OpenAI wins the AI ​​computing race. Next is the business model.

AI For Business


In early December, Anthropic CEO Dario Amodei suggested that some rivals were overextending themselves in AI computing.

“Some players are YOLOing,” Amodei said, hinting that rival OpenAI has so many AI computing contracts that it may have trouble paying them.

But the balance is shifting as demand surges and the system becomes strained. While OpenAI’s aggressive capacity efforts are starting to look more realistic, Anthropic has faced outages and growing pains of its own, a reminder that having enough computing power can be just as important as building better models in the AI ​​race.

“Anthropic is in particularly bad shape right now, with a combination of genuine downtime and degraded service quality,” said Lawrence Jones, founding engineer and AI lead at Incident.io, which helps companies like Netflix and Etsy manage outages.
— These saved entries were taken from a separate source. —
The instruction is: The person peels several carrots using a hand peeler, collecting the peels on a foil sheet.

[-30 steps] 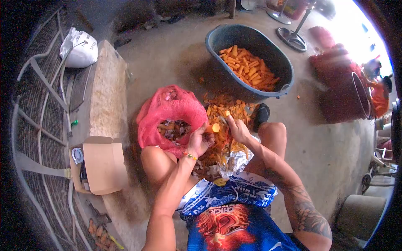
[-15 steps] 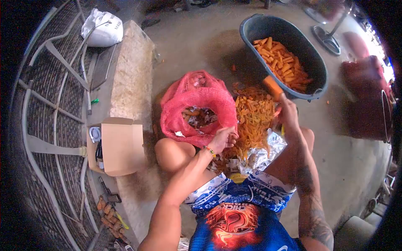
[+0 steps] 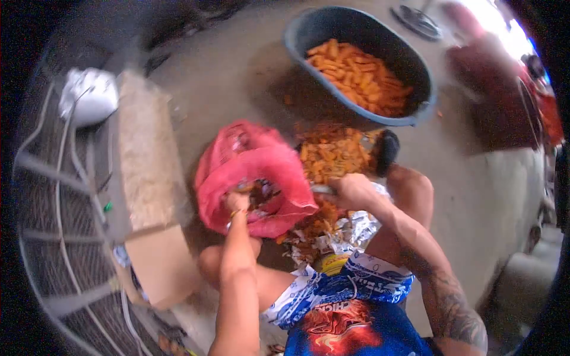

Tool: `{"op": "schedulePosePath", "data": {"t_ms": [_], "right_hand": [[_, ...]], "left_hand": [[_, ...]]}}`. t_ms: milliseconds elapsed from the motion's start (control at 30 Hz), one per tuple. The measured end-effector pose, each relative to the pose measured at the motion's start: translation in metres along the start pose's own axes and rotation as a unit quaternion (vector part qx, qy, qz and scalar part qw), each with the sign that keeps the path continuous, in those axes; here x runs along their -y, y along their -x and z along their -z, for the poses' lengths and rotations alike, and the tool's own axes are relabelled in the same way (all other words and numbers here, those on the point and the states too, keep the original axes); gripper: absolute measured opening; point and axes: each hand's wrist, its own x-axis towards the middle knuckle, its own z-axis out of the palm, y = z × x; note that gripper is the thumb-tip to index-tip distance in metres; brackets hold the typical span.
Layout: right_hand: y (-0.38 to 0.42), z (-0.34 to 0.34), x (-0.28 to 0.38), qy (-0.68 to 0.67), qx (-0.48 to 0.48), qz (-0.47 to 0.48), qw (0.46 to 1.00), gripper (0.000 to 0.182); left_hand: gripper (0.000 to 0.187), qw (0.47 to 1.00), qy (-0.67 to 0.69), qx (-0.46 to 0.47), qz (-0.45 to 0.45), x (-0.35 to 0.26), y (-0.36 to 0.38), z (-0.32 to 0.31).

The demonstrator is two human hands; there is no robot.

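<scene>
My left hand (image 3: 236, 203) reaches into the mouth of a pink mesh sack (image 3: 254, 168), its fingers blurred and partly hidden beside a brownish-orange piece. Dark and pale scraps lie inside the sack. At the sack's right rim, my right hand (image 3: 354, 191) is closed around a pale, blade-like tool (image 3: 322, 189) whose kind I cannot tell. Just beyond that hand spreads a heap of orange peelings (image 3: 335, 155). Crumpled silver foil (image 3: 358, 228) lies between my legs, with more peelings next to it.
A dark oval tub (image 3: 290, 46) of peeled carrots (image 3: 359, 77) stands ahead to the right. On the left are a cardboard box (image 3: 159, 264), a worn pale slab (image 3: 145, 154), a white sack (image 3: 90, 98) and a metal-framed rack. A dark red object (image 3: 493, 95) stands far right.
My left hand has gone from the sack's rim into its mouth. My right hand has come back from the tub, and the orange carrot piece has left it. The view has shifted.
</scene>
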Motion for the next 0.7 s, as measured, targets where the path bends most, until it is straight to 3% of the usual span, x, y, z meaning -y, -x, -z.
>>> {"op": "schedulePosePath", "data": {"t_ms": [100, 200, 300, 500, 567, 633, 667, 700], "right_hand": [[0.001, 0.001, -0.008, -0.021, 0.024, -0.002, 0.999, 0.056], [-0.003, -0.012, -0.017, -0.014, -0.002, 0.001, 1.000, 0.058], [-0.007, -0.016, -0.018, -0.007, 0.019, 0.007, 1.000, 0.059], [-0.010, -0.016, -0.014, 0.018, 0.066, -0.006, 0.998, 0.056], [-0.005, -0.013, -0.010, -0.004, 0.041, 0.010, 0.999, 0.056], [-0.003, -0.008, -0.007, -0.019, 0.063, 0.013, 0.998, 0.059], [-0.002, -0.009, -0.008, -0.009, 0.049, 0.007, 0.999, 0.054], [-0.003, -0.014, -0.010, 0.000, 0.034, 0.001, 0.999, 0.049]], "left_hand": [[0.052, 0.986, -0.139, -0.085, 0.043, 0.037, -0.032, -0.030], [0.039, 0.982, -0.158, -0.059, 0.091, 0.046, -0.045, -0.030], [0.041, 0.985, -0.141, -0.043, 0.094, 0.005, -0.010, 0.014], [0.041, 0.983, -0.176, -0.039, -0.017, -0.028, 0.009, 0.048], [0.036, 0.975, -0.189, 0.074, -0.092, -0.037, 0.004, 0.052], [0.028, 0.974, -0.110, 0.183, -0.074, -0.080, 0.026, 0.078], [0.024, 0.971, -0.026, 0.235, -0.019, -0.122, 0.065, 0.103], [0.019, 0.967, 0.043, 0.245, -0.050, -0.135, 0.083, 0.108]]}}
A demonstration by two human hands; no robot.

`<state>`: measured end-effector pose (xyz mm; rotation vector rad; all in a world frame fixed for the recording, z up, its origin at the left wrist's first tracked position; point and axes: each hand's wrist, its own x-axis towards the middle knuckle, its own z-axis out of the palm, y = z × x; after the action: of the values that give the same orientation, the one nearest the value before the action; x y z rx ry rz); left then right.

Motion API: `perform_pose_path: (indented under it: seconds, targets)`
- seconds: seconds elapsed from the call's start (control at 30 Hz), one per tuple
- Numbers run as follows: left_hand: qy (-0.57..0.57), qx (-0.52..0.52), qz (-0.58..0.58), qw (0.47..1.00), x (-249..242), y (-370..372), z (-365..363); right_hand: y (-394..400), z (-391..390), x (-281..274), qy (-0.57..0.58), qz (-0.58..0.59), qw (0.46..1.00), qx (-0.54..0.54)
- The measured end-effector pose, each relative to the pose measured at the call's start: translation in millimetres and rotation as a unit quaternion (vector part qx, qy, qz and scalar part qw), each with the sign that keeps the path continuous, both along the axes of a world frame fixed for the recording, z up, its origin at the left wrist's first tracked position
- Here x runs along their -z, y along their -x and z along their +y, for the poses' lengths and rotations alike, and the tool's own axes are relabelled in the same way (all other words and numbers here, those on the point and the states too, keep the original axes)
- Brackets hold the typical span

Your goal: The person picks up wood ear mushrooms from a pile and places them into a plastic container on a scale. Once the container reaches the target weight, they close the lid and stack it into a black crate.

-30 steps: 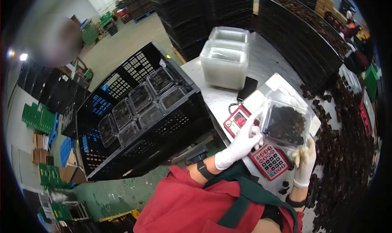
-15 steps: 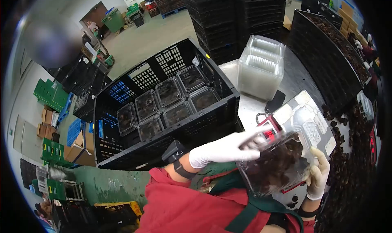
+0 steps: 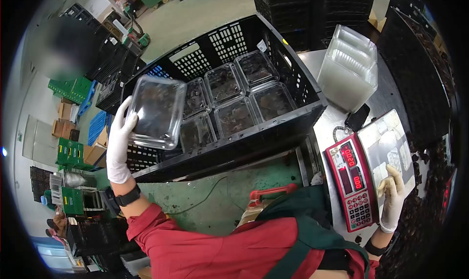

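Note:
A clear plastic clamshell box (image 3: 159,110) with dark contents is held tilted in my gloved left hand (image 3: 122,132). My fingers grip its left side, over the left end of a black slatted crate (image 3: 244,139). Several similar filled boxes (image 3: 237,115) sit inside the crate in rows. On the right, my gloved right hand (image 3: 392,196) hovers at the edge of the scale's platform (image 3: 391,142), holding nothing, with fingers loosely bent and apart. Beside it is the red weighing scale (image 3: 349,181), its digits lit.
A stack of clear plastic containers (image 3: 349,68) stands on the metal table (image 3: 312,59) behind the scale. A dark object (image 3: 358,116) lies between them. Loose dark pieces (image 3: 425,205) cover the far right. Tall black crates (image 3: 312,15) rise behind, and a red-handled item (image 3: 271,193) is below the table.
My left hand has carried the filled box left from over the scale to the crate. My right hand has let go of the box and stays by the scale, now uncovered. The view has shifted.

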<state>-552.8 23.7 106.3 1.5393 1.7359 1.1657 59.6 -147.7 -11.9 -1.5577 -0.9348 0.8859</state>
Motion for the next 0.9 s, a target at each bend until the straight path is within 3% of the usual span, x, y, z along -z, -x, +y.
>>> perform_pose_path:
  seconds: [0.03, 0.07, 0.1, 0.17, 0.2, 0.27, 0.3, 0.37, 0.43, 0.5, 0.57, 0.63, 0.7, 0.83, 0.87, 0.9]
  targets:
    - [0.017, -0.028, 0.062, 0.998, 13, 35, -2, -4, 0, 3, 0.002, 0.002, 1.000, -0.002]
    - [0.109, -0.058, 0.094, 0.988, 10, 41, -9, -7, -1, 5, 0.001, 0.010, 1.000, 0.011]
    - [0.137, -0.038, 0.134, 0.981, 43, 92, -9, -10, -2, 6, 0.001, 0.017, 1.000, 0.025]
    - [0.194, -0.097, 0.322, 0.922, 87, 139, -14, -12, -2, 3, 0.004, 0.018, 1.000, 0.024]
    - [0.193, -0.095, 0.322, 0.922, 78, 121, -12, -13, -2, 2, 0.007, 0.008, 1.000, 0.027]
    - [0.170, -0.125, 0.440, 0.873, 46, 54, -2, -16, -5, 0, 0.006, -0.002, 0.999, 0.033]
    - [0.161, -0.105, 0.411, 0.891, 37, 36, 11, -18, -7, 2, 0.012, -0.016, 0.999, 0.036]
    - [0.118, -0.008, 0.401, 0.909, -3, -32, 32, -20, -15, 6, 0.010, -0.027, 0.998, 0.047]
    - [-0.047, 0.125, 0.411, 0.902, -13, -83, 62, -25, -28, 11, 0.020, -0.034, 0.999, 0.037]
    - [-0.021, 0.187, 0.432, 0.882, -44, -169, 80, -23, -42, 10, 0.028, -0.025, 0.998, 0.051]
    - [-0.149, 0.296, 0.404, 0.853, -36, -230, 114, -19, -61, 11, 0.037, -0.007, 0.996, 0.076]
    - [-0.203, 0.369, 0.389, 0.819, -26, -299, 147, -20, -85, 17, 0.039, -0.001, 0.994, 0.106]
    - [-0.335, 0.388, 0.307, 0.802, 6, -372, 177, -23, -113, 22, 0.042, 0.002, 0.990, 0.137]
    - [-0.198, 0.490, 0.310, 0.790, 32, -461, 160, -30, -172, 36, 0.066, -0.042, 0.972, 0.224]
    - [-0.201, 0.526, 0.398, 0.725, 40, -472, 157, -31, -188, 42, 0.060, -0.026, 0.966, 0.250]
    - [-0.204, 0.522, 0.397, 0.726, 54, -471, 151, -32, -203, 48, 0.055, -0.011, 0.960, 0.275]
Altman once said that “computing is destiny,” and the current situation suggests that his aggressive push for large capacity was prescient. Anthropic has since signed its own large-scale computing deal, at least six months later than OpenAI.

“OpenAI is clearly ahead of the curve when it comes to computing,” said Peter Gostev, AI Capability Lead at Arena.ai.

Given this lead, it’s strange to read reports in The Information and other media outlets that Altman and CFO Sarah Friar are at odds over whether OpenAI has signed too many computing contracts. The Wall Street Journal followed suit in an article late Monday.

OpenAI dismissed the reported rift as “ridiculous” and released a statement saying Altman and Friar are in agreement on acquiring as much compute as possible.

Still, the economic pressures are real. The Journal also reported that OpenAI missed its revenue goals and is still short of ChatGPT’s goal of 1 billion weekly users. Without stronger revenue growth, it will be more difficult to fund expensive computing deals.

As seen recently with Anthropic, despite soaring revenues, it remains unclear how companies will benefit from cutting-edge AI. Both companies are currently incurring large losses.

That leaves major AI labs in a difficult position. They need more powerful models and infrastructure than ever to serve the world with speed and reliability. That requires huge computing resources. This is more than we can comfortably afford today.

optimization

One way forward is through optimization. That means improving the way we build and run models through better software, new technology, and redesigned hardware.

In a recent interview with technology blogger Ben Thompson, Altman pointed to OpenAI’s GPT-5.5 model. Although the cost per token is higher, the amount of tokens used to deliver results is much smaller (tokens are the basic unit of data processing in AI systems).

Altman said OpenAI is no longer a “token factory” but now an “intelligence factory.”

“We just want to provide as much intelligence as possible at the lowest price,” he added, noting that customers don’t care how that efficiency is achieved.

Jones expects these optimization efforts to begin to take effect over the next year. “That changes everything about how you model costs,” he says. “Over the next five years, the economics of training and servicing these models will change through both software and hardware.”

Such improvements could make current business models more sustainable.

up the stack

Another strategy is to move “up the stack” beyond selling raw model access.

Anthropic accomplishes this by building specialized tools for industries such as finance, law, design, security, and especially software development.

OpenAI is also diversifying, launching enterprise products through a partnership with Amazon’s cloud business, expanding its Codex coding tools, experimenting with advertising on ChatGPT, and developing consumer hardware.

“It would be logical to think that they see at least part of their future in these axes and are looking to capture customer relationships and product surface area rather than just selling tokens,” Jones said.

Better models, bigger questions

Meanwhile, new technological transformations are on the horizon. Nvidia’s large cluster of Blackwell GPUs is currently being used to train next-generation AI models expected in about six months. More powerful Vera Rubin GPUs are expected to arrive in late 2026.

AI experts, including Jones, believe these advances will result in models that are significantly more capable and cheaper to run. This could lead to new applications and more sustainable revenue streams.

It also explains why OpenAI and Anthropic are now competing for computing power. They don’t want to get caught up in something they’re not ready for when these more powerful models come along.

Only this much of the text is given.